Monday, April 17, 2017

How to get faster on a bike: Suffer (Part I)

Most people, nowadays, rely on technology and data to improve their cycling performance. There is an electronic gadget for everything: Speed, RPMs (cadence), heart rate, and power. They even have indoor simulators which make boring rides more exciting. Of all these parameters, most people rely on power training data to improve performance. However, I am getting better and I do not rely on any of these things in my training. The one place I rely on technology is for equipment. Since the key to time trial racing is to be aerodynamic, it is important to have a good time trial bike, aero helmet, and low drag skin suit and shoe covers. Time trial racers look silly in what my wife calls our costumes, but the equipment does matter. Due to cost, I added one item at a time and saw significant time savings. The other place technology is important is to get professionally fitted on your bike every season. In time trials positioning on the bike is the most important aspect. However, some believe that being in the most aerodynamic position will improve race times, but that is not necessarily true. The most aerodynamic position will be very uncomfortable and it can make it harder to breathe and to maximize power and therefore, most riders slowly work their way into more aero positions each season as their body adjusts biomechanically.

I am new to the sport so I have a great opportunity to improve whereas other riders who have been competitive for decades do not have as much room to grow (especially with age). But I have found training using a heart rate monitor, power meter, or cadence monitor does not really work for me, it tends to be analysis paralysis (I am an engineer, and have always found too much data can be detrimental).
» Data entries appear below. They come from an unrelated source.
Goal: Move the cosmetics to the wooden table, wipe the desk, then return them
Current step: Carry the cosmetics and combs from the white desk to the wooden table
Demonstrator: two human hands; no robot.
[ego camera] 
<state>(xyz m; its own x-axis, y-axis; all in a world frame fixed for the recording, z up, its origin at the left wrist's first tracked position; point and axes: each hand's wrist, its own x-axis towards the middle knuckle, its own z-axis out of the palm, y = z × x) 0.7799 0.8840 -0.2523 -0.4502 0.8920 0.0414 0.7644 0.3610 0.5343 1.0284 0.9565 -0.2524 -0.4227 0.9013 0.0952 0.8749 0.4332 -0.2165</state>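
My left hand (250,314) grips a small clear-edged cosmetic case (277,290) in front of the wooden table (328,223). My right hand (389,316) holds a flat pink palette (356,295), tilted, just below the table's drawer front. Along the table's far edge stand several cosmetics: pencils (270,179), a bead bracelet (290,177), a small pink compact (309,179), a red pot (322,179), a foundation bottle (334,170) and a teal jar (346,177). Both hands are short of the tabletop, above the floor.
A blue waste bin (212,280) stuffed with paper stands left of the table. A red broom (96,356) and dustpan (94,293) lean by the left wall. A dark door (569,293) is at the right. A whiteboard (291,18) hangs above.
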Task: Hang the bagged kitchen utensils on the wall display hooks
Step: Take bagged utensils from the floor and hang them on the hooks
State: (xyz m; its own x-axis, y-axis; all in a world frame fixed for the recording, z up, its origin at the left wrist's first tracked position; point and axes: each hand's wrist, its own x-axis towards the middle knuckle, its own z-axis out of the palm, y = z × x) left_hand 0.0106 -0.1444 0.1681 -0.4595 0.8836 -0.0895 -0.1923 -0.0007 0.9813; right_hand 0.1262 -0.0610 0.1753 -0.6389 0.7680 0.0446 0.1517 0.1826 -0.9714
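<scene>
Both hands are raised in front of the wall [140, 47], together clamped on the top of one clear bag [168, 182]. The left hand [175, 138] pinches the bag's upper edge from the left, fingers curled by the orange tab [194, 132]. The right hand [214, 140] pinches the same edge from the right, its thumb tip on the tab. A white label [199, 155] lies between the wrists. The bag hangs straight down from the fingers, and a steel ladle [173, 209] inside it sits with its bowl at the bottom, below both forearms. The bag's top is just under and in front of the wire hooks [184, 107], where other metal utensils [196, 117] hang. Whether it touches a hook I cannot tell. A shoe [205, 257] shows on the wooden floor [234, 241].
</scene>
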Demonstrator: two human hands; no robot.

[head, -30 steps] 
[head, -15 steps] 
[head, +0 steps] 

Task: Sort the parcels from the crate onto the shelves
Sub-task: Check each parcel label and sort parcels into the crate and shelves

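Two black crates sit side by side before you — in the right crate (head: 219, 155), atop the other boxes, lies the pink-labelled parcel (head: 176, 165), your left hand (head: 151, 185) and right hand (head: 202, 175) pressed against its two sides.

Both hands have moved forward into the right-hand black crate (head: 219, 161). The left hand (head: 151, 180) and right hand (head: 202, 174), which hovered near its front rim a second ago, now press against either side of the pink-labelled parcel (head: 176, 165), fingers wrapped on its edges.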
Knowledgeable people have said a high cadence is needed to go fast (the body saves energy by pushing an easier gear at a higher cadence than a harder gear at a lower cadence). My cadence is 5 RPM’s slower than last year (about 75), and I am going faster. Experts say riders should have a minimum cadence of 90. Experts also say older riders need more rest days to recover. However, I sleep worse on days off and my morning heart rate the day after a day off is much higher than if I exercised hard the day before. I take time off, but not as much as experts suggest. Experts claim a power meter and HR monitor are essential for training. I understand my heart very well and use average speed to understand how hard I am working instead of power meter. When I go to a race I do not have a threshold power to maintain, I have an average speed to maintain. After all, speed and placement are the two most important factors. Yes, I use technology, but only average speed as a training mechanism. Despite what experts say, my methods have worked for me. I find the most important thing to do to get better is to train hard by preparing the body through suffering to endure massive amounts of pain for races. I am in competition with myself each day of training or racing. If I can improve my times, I will get better. Yes, this is an old school training philosophy – it is as simple as that.

Every study on pain indicates that highly competitive runners and cyclists can endure massive amounts of pain when compared to noncompetitive athletes. In fact, studies indicate athletes taking pain medication can improve their performance. Many Tour de France riders take pain medication. I do not recommend this for amateur cyclists riding much shorter distances. I take Ibuprofen most nights, but that is to deal with pain for a neurological disorder. I do not take it during the day because it has bad side effects such as making the user drowsy and tired and it can therefore, have a negative effect on your riding. The bottom line is these studies prove that dealing with pain is the key to performance. People may have a low metabolic age or a very high VO2 max, but that does not mean they will be top performers. If you cannot endure pain and suffering while training, you cannot succeed especially in time trials. In a time trial racers start in 30 second intervals and therefore, riders do not know how fast other riders are going. This means there is no time to relax. A time trial is a maximum effort of speed and or power which riders can endure for the entire distance of the race. Time trials are short (5K to 40K or about 6:30 to 55:00 minutes depending on conditions), but riding for nearly an hour at maximum power and a heart rate at 95+% of its maximum is pure torture. One reason I do not need technology when I race is because I automatically get my heart rate up to 95% of maximum. Several years of data proved this fact, and hence I do not rely on my heart rate monitor anymore.